Some politicians continue to think that society has had enough of “experts”, but for many, academics remain key in the policymaking process. However, those who leverage their position for financial return are undercutting this trust by participating in a “fake form of engagement”.
That is the view of Alberto Alemanno, Jean Monnet professor of European Union law and risk regulation at HEC Paris, who believes that academics are well positioned to serve as “citizen lobbyists”, a theme he explores in Lobbying for Change: Find Your Voice to Create a Better Society.
In the book, published last month by Icon Books,?Professor Alemanno argues that lobbying has been “monopolised (even hijacked)”?by “organised interests” of for-profit corporations. Citizen lobbyists, he contends, can turn the tables by adopting the tools employed by corporate lobbyists to press for change in areas and causes that mean something to them.
Academics, he writes, “may also take a stance on a live policy issue and go on to influence its outcome” by “leveraging their authority as credible and apparently independent authorities”.
However, members of the public seeing such interventions are “often unaware of the financial relationships” between academics and the companies for which they testify.
“Academics who lobby today, often they do it because they have a financial return,” Professor Alemanno?told 成人VR视频. “They are almost a form of ‘astroturfing’, because you fake a form of engagement by leveraging and monetising your reputation.
“Most of the academics who engage today, they don’t do it on a pro bono basis, they do it for money. This is not academic lobbying.”
In his book, Professor Alemanno refers to these types of academics-turned-lobbyists as “merchants of doubt”, “insofar as they are paid to twist the truth and inject doubt into the public debate”.
These are strong accusations against his peers and, although he agrees that educational systems should “ensure academics have no incentive to make extra money by selling off their knowledge”, he insists that this is the reality.
“I think that an academic who is paid to take a stance on a policy matter that is relevant to people is engaging in a deceptive practice,” he declares. “In doing so, they’re watering down their role in society, because they’re expected to be independent.
“Quite frankly, as an academic, the value that I cherish most is independence. It’s the only thing I would never trade off. If I accept – even only once – to speak on behalf of someone else [for] money and not out of intellectual conviction, my reputation will be gone.”
Fortunately, he believes, new generations of scholars are starting to realise what is at stake from these “bad precedents”.

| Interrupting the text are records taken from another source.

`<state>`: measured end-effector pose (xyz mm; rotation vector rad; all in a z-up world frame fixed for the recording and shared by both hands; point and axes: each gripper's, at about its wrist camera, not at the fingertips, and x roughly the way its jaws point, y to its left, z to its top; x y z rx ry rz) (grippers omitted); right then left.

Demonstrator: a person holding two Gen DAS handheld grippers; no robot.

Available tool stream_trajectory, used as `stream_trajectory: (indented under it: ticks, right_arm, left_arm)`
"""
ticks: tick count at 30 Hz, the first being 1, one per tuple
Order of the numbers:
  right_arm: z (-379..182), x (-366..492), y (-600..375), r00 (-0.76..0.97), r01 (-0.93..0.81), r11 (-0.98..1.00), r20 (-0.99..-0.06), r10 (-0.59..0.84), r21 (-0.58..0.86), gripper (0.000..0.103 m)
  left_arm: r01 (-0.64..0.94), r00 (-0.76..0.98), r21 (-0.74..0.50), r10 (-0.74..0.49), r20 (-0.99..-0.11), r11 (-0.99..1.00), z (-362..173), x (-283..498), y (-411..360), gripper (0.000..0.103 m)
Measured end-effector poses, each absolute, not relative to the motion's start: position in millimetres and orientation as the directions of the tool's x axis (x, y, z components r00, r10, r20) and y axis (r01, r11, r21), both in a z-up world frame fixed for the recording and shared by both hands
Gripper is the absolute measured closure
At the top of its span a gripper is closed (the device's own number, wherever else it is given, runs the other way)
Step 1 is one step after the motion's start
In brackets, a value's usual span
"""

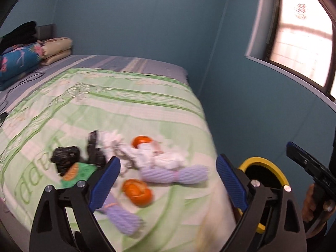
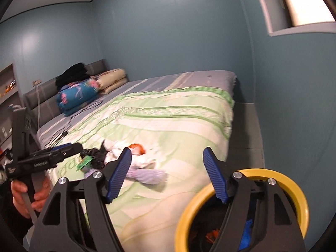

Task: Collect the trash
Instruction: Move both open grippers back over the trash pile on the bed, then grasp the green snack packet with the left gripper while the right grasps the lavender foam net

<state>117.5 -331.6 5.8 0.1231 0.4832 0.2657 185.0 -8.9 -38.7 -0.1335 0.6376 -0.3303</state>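
Trash lies in a heap on the green blanket (image 1: 126,109). It holds two orange peels (image 1: 138,192), white tissues (image 1: 159,155), lavender rolled pieces (image 1: 178,174), a black bag (image 1: 65,157) and a green packet (image 1: 82,170). My left gripper (image 1: 168,163) hovers over the heap, open, with nothing between its blue pads. A yellow-rimmed bin (image 2: 294,180) stands beside the bed's near corner, with blue and orange scraps inside. My right gripper (image 2: 168,155) is open and empty above the bin's rim and the bed edge. The same heap (image 2: 134,161) lies just beyond its left finger.
Folded bedding (image 1: 21,61) and dark clothes are piled at the headboard, and a black cable (image 2: 63,134) trails across the sheet. Blue walls and a window (image 1: 302,42) close the right side. A hand (image 2: 21,191) holds the left gripper's handle. A shelf (image 2: 8,88) is at the far left.
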Motion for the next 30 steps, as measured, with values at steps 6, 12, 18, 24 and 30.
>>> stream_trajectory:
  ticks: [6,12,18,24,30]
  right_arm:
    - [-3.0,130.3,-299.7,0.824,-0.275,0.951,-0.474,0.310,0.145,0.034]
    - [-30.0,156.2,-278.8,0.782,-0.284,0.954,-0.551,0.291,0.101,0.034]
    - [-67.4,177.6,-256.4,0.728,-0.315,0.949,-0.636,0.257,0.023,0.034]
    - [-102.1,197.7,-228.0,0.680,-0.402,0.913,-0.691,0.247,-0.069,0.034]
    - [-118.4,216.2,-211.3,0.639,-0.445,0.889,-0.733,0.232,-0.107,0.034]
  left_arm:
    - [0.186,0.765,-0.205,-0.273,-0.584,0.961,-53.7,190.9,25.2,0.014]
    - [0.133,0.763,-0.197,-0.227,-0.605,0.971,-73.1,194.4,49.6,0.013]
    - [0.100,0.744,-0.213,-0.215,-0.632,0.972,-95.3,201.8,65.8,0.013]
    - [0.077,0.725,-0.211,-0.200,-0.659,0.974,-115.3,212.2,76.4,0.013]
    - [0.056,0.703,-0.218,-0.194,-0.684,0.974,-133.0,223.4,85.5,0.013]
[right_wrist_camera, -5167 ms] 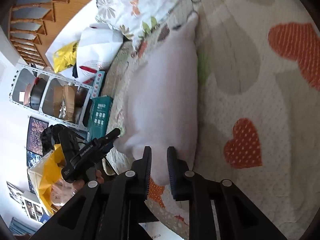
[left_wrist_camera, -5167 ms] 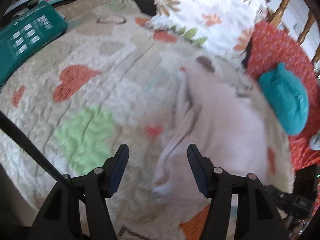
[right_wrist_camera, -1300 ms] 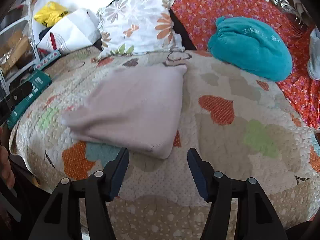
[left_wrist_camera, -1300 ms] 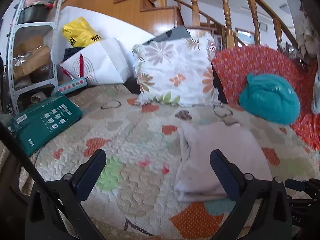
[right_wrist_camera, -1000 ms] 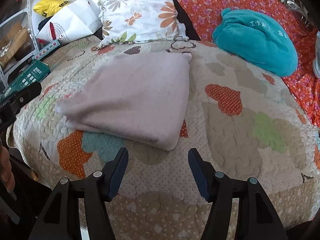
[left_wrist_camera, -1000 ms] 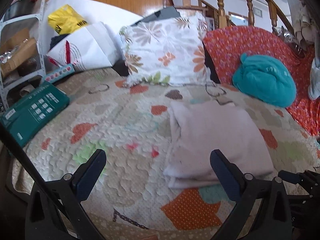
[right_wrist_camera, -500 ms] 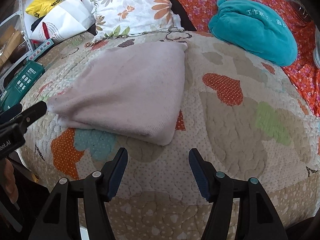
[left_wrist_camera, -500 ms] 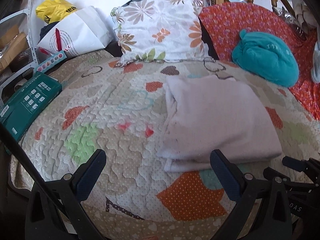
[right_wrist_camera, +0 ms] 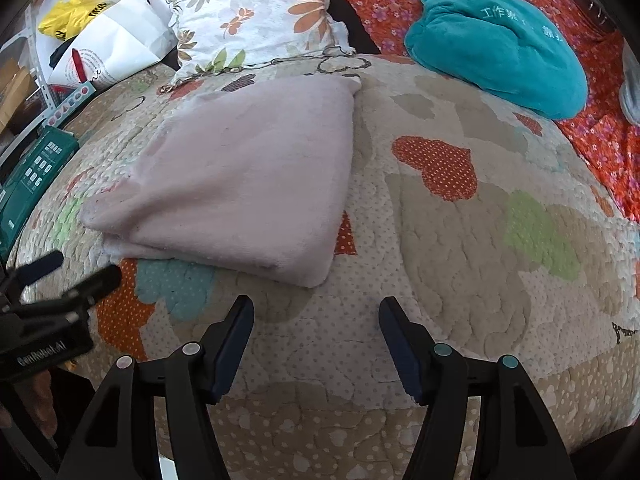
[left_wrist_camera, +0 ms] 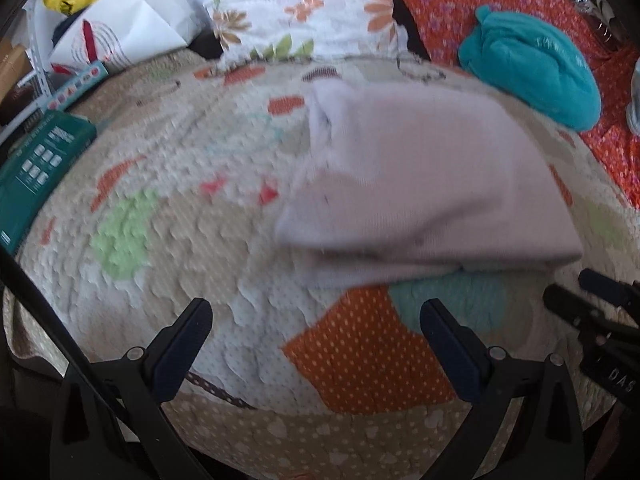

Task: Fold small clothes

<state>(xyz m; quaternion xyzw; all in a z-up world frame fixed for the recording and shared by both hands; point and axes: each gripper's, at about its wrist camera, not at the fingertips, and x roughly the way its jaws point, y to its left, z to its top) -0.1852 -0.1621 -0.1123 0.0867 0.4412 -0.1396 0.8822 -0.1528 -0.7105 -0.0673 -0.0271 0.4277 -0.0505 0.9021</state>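
Garment point(right_wrist_camera: 244, 172), pale pink, lies folded flat on the heart-print quilt point(right_wrist_camera: 460, 280), ahead of both tools. Right gripper point(right_wrist_camera: 316, 320): jaws apart, nothing between them, folded corner just ahead and left of its tips. Left gripper point(left_wrist_camera: 316, 320): jaws wide apart, empty, folded edge just ahead, not touching.

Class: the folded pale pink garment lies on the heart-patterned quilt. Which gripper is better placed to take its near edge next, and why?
Probably the left gripper: its open jaws face the near edge of the folded pale pink garment squarely. The right gripper, also open, mostly faces bare heart-patterned quilt.
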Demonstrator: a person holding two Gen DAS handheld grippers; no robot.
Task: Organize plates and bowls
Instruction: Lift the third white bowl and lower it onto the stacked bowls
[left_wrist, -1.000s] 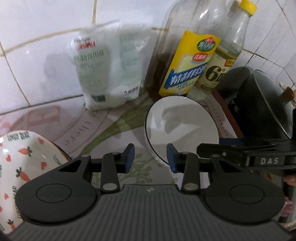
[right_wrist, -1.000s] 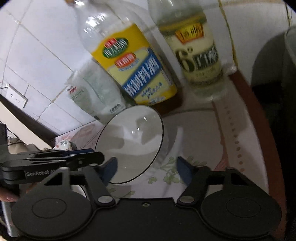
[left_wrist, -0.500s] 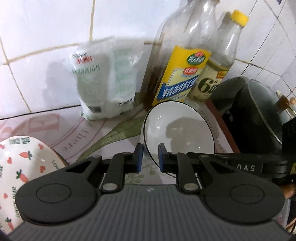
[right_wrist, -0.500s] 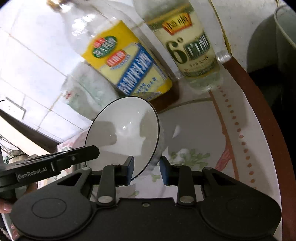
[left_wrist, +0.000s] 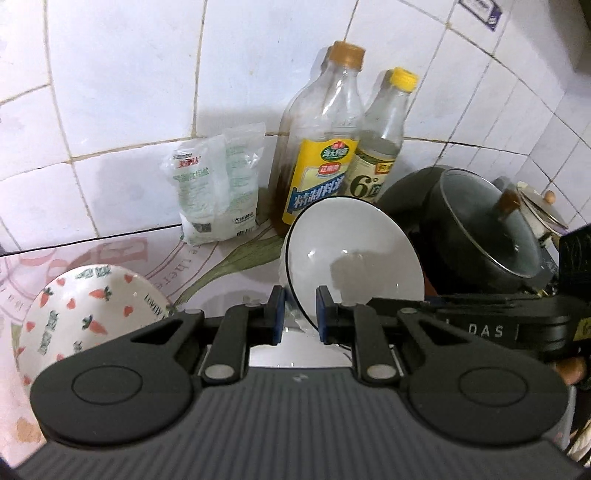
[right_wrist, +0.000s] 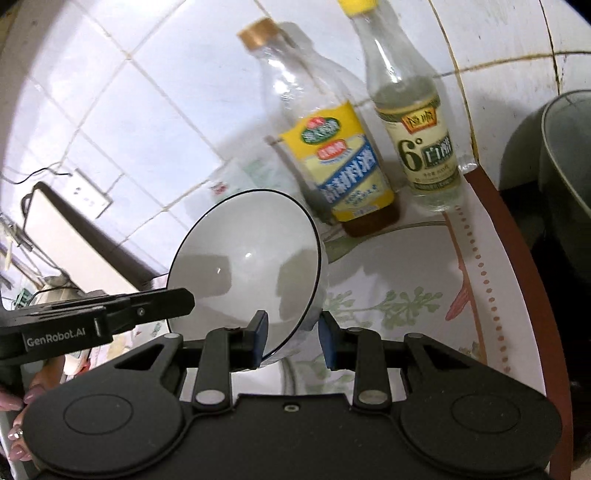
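Note:
A white bowl with a thin black rim (left_wrist: 351, 254) (right_wrist: 243, 266) is held tilted above the patterned tabletop. My left gripper (left_wrist: 299, 314) is shut on its near rim. My right gripper (right_wrist: 291, 338) is shut on the rim on the other side; its body shows at the right of the left wrist view (left_wrist: 480, 325). A carrot-patterned bowl (left_wrist: 85, 314) sits on the table at the left, apart from both grippers.
Two bottles, a yellow-labelled one (left_wrist: 317, 155) and a vinegar one (left_wrist: 384, 147), and a white bag (left_wrist: 218, 184) stand against the tiled wall. A dark pot with a glass lid (left_wrist: 480, 232) stands at the right. The table edge (right_wrist: 532, 314) runs along the right.
Both grippers closed onto the white bowl's rim and lifted it up and back from the bottles, tilting it. The carrot bowl has not moved.

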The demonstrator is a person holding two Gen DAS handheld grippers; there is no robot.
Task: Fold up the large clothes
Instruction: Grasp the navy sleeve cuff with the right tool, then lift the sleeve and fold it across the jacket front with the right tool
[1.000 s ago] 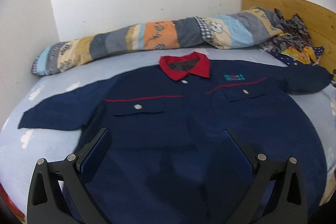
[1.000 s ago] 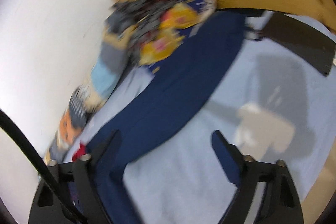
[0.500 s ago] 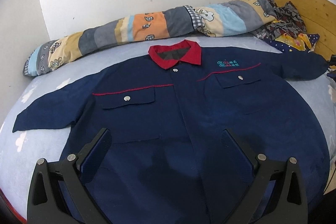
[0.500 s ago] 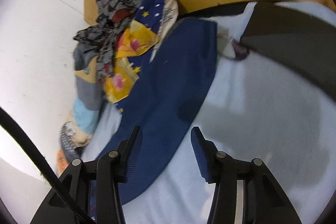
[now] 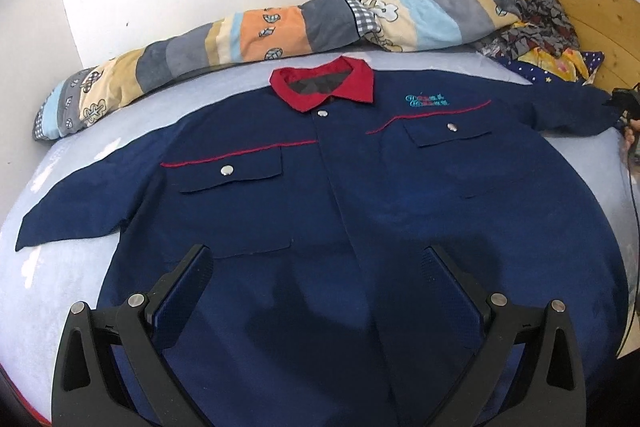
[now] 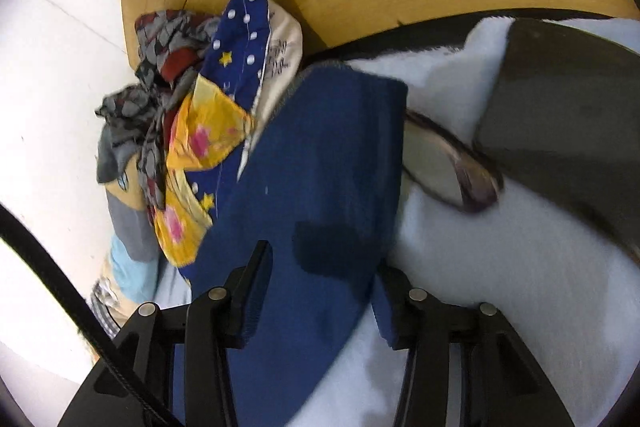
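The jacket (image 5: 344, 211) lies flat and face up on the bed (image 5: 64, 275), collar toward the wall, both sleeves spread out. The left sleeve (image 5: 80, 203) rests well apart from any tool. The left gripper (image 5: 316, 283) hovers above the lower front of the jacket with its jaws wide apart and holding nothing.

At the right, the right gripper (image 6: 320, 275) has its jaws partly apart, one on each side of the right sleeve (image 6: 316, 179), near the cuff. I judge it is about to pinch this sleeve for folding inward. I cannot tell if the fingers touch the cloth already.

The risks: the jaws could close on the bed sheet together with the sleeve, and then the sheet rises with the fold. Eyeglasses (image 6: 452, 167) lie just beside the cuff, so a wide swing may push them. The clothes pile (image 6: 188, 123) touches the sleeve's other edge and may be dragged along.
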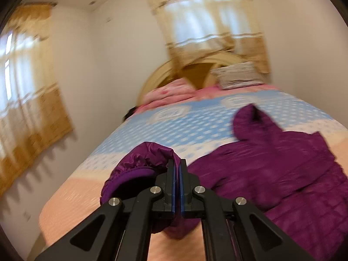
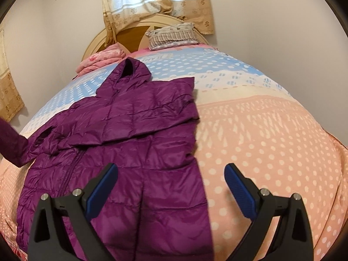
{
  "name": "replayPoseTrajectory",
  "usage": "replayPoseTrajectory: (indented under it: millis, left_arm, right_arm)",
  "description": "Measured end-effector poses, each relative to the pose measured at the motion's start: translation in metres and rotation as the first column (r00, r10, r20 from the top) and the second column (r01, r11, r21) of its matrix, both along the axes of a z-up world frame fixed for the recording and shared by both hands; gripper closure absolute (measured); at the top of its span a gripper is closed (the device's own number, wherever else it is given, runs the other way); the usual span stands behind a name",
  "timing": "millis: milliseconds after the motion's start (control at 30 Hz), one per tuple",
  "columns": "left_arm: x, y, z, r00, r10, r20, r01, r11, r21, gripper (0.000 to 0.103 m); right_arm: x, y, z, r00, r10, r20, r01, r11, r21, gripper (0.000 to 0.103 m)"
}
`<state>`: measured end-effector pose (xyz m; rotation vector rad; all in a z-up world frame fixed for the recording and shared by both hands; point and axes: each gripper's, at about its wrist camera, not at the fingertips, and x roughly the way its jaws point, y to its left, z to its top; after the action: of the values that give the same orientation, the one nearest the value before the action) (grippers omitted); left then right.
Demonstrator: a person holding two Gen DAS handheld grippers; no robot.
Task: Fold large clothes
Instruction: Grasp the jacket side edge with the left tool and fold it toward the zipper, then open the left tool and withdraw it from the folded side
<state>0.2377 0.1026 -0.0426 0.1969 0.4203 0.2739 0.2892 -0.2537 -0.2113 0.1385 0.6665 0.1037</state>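
Two grippers going here, one per hand, and they're doing totally different things. My left gripper (image 1: 178, 165) sits at the bottom centre of its own view with the fingers pinched together, clamped on the sleeve cuff (image 1: 139, 165) of the purple puffer jacket (image 2: 121, 152). The gathered cuff bunches up just left of the blue pads, lifted clear of the bedspread (image 1: 184, 128). That view is tilted and smeary, so the room looks slanted, with the gripper pointing a little downward across the bed toward the headboard (image 1: 195, 65).

My right gripper (image 2: 170, 174) is the lazy one: fingers spread wide apart, nothing between them, hovering above the jacket's lower half and angled down at the bed. The left blue pad (image 2: 102, 189) sits over purple fabric, the right pad over the peach dotted part of the bedspread, just past the jacket's edge.

Jacket itself lies flat in the centre-left of the right wrist view, hood (image 2: 130, 69) pointing to the upper part of the frame, one sleeve already folded across the chest. The other sleeve runs off the left edge of that frame, raised off the bed. A pillow (image 2: 174, 35) and a folded pink blanket (image 2: 100, 59) sit up by the headboard, well apart from the jacket, with curtains (image 2: 156, 0) behind.
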Motion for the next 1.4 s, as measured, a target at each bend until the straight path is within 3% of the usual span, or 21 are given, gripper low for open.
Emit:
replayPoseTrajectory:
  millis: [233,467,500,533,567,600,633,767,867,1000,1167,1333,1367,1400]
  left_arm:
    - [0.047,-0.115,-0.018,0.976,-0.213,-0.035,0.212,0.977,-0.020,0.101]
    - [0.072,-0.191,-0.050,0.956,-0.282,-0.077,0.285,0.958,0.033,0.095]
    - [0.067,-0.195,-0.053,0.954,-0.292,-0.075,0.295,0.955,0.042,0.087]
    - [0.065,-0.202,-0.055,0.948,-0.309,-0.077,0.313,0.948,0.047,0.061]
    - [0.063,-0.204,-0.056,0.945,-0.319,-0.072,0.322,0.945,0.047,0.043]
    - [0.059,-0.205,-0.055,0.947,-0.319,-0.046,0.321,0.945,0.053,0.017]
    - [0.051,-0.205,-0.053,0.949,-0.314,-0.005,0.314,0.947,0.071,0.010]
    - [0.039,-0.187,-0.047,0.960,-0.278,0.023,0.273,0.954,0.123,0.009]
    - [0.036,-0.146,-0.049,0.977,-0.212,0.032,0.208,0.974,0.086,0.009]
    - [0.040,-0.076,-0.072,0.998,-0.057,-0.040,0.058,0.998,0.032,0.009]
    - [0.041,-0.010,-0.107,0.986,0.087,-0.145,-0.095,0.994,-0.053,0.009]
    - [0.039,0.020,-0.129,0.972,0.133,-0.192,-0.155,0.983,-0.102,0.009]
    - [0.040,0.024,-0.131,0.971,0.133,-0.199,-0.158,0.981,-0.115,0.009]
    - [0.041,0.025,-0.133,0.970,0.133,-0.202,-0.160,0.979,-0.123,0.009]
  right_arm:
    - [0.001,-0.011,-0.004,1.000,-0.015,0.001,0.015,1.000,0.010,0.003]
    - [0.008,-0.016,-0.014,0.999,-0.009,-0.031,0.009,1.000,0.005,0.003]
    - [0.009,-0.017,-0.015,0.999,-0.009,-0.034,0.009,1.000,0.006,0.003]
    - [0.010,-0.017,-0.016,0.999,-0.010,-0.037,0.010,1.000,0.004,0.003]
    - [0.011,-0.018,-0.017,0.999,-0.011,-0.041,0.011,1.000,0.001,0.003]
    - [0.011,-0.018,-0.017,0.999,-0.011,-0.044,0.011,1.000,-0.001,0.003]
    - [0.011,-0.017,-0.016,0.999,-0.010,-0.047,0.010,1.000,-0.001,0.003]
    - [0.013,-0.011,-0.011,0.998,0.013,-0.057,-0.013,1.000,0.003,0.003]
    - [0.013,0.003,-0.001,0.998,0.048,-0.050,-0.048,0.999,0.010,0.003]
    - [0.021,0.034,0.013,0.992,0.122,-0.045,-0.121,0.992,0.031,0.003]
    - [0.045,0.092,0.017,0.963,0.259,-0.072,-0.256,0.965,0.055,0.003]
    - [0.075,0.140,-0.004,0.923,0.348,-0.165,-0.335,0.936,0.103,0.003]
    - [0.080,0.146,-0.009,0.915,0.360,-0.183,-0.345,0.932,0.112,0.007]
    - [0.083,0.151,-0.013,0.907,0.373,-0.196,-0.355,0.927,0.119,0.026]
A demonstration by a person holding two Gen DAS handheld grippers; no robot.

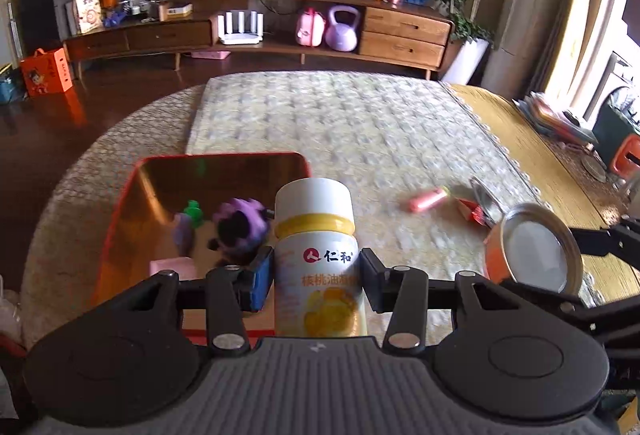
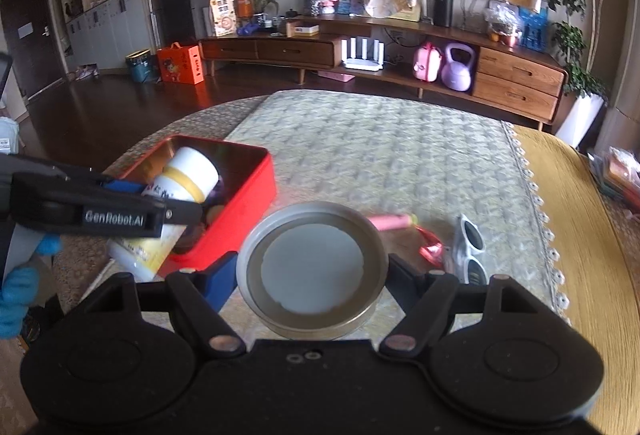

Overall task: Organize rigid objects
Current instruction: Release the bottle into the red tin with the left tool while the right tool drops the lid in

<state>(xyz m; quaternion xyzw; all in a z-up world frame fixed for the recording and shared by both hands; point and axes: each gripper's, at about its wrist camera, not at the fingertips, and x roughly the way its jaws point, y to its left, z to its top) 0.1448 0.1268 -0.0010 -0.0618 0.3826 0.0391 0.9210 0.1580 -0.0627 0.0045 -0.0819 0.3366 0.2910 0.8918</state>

“These super-duper professors who accepted, at the end of their career, to take a stance on tobacco or a nasty chemical product…their reputation has been tarnished. These are good role models for what you shouldn’t do. For too long…it’s [been] normal to be an academic and a consultant – this is the default rule and it should be the opposite.”
Unscrupulous scholars aside, Professor Alemanno also worries that there is a long-standing problem when it comes to academic lobbying.
“There’s an incredible suspicion in the academic world vis-à-vis engaged academics. As soon as you start writing a book like this one, as soon as you start writing op-eds in newspapers, and popularising knowledge beyond the complexity of scientific journals…you are perceived as a traitor – someone who is diminishing the value, the moral/ethical dimension, of doing research,” he said.
“Many conservative scholars keep claiming that if you come too close to the object of study, you cannot be analytical enough.
“Frankly, I never bought this argument. There are many academics who [by getting close] to the object of their study, [their] research and scholarship has greatly benefited from it.”
He decries his own field for deterring?scholars from playing a role in policymaking. Adapting doctoral law curricula in continental Europe to facilitate engagement is still “anathema” to the academy, he said, even though academics historically had a mission to “serve society”.
“Over time, as soon as specialisation became the driving force for research, the academic world [withdrew] from society and the duties that were expected from them,” he lamented, eventually giving rise to the corporate academic lobbyists.
Consequently, he sees his book as sending a message to younger scholars who might feel slightly “without purpose”, explaining to them that they can, and should, be players in this sphere.